1. IoT (Internet of Things) data
All of the physical world is now connected with sensors. For example, data that flows from the hardware connected to cars, household appliances, and baby monitors fall under this category. Specific to supply chains, sensors can feed data from the components that get moved to the central car assembly factory, from sewing machines on the shop floor, pallets in which bicycles are transported cross-ocean, trucks that carry finished lighting inland, and more. Such data tends to be a combination of semi-structured and unstructured data.
2. Open data or publicly available data
There is often value in integrating publicly available data to other data sets to enhance the quality of analytics. For example, enterprise customers’ data off Wikipedia and SEC might improve the quality of customer profile information available to sales and marketing teams within your company. Google Trends is another free data source that your design team might want to query against actual customer data to identify the best new designs for a region.

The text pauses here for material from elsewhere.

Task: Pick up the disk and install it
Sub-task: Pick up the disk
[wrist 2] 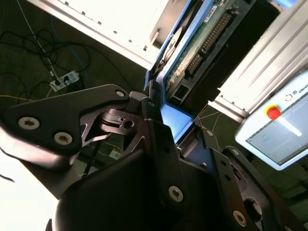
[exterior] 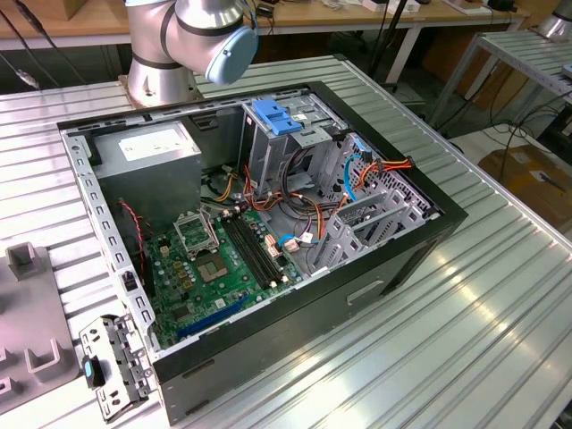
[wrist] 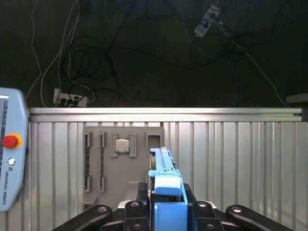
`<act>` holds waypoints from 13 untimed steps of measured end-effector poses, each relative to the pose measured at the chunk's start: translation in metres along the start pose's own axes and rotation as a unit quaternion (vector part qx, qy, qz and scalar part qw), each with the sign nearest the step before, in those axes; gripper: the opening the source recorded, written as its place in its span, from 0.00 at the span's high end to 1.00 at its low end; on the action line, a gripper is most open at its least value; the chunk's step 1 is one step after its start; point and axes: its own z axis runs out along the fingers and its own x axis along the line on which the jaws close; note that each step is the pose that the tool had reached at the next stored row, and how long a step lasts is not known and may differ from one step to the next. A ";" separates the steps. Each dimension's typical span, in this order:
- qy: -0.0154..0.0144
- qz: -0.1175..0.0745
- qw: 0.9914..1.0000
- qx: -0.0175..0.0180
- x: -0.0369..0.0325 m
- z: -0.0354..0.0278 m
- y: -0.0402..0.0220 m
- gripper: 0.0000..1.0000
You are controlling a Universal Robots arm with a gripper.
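My gripper (wrist: 166,208) is shut on the disk (wrist: 165,179), whose bright blue carrier rail stands edge-on between the black fingers (wrist: 137,208). In the second wrist view the gripper (wrist 2: 174,120) clamps the same disk (wrist 2: 195,45); its green circuit board and blue frame stick out beyond the fingertips. It is held in the air above a ribbed metal table (wrist: 240,159). In the exterior view the open computer case (exterior: 384,295) lies on its side on the table, with the tall metal drive cage (exterior: 268,152) inside and the arm's base (exterior: 170,45) behind it.
A grey fixture plate (wrist: 103,159) carrying a processor chip (wrist: 121,145) lies on the table below the gripper. A teach pendant (wrist: 9,159) rests at the table's side. Inside the case are the motherboard (exterior: 223,259), a power supply (exterior: 147,147) and loose cables (exterior: 357,174).
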 end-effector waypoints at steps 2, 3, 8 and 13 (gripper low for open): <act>0.000 0.000 1.000 0.000 0.0000 -0.0002 0.0000 0.63; 0.000 0.000 1.000 0.000 0.0000 -0.0002 0.0000 0.63; 0.000 0.000 1.000 0.000 -0.0001 -0.0005 -0.0123 0.63; 0.000 0.000 1.000 0.000 -0.0001 -0.0007 -0.0271 0.63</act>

3. Syndicated/purchased data sources
Nielsen, IRI, and Bloomberg are examples of syndicated data systems: your company is likely buying market data from them or other syndicated sources, and data exchanges depending on your industry. These data sources provide anonymized and aggregated data across an entire industry and sector, allowing you to evaluate how you measure up. For example, you could compare your new product performance against the product categories competitors have success in and compare your average sales performance against your industry’s quarterly growth.
4. Web data
If one of the distribution channels to reach your customers is a direct-to-consumer website and other e-commerce retail channels, gathering data on customers’ online behavior is critical to understanding the value chain’s full loop. Websites have logs generated with detailed information to help understand the user journey as they navigate different pages to complete a purchase or abandon a cart. Integrating this customer-level data into the enterprise analytics warehouse is vital to having a full view of supply chain success.
5. Big data
Remember I said that the types and sources of data mentioned here are not necessarily mutually exclusive at the start of this post. We cannot end this post without mentioning big data, which is mentioned in every conversation about data processing and analytics. Big data is nothing but a description for huge volumes and varieties of data and can include one or more of the above five classifications in this post. Since data sets are now flowing or, instead, drowning us in much larger volume in much higher frequencies and varieties, traditional data processing and data warehousing applications are no longer sufficient to host, manage, and query big data. Any organization today is preparing and subscribing to systems to manage big data. Decisions on the technology stack should be made keeping in mind the volumes and varieties of the big data an organization is gathering every second.
I hope you found this data primer useful!